■ What this task involves ■
Going line by line through the listing, how many lines hold "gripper"? State nothing but the number.

*** Begin section ***

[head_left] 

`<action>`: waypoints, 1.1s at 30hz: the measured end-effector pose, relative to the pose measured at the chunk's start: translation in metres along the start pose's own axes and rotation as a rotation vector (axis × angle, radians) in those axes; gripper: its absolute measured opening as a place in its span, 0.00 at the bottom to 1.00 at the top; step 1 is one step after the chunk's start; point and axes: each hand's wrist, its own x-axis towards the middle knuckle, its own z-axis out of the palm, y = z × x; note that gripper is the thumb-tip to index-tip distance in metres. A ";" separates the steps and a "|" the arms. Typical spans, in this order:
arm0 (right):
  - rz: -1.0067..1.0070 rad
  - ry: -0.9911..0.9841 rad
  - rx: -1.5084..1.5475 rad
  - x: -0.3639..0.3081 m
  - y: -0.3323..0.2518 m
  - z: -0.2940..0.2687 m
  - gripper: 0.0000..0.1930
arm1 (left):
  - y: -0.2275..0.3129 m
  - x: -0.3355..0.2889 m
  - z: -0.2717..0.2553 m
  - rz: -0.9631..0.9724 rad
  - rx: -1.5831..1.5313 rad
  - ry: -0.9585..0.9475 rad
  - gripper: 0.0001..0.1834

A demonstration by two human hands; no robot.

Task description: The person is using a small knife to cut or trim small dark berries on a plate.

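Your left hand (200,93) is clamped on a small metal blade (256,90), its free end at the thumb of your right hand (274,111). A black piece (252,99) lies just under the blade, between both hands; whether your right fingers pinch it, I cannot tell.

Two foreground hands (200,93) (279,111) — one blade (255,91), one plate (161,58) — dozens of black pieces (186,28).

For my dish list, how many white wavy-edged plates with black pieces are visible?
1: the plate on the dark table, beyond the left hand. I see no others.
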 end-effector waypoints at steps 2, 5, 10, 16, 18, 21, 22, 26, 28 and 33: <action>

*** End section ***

■ Answer space ■
3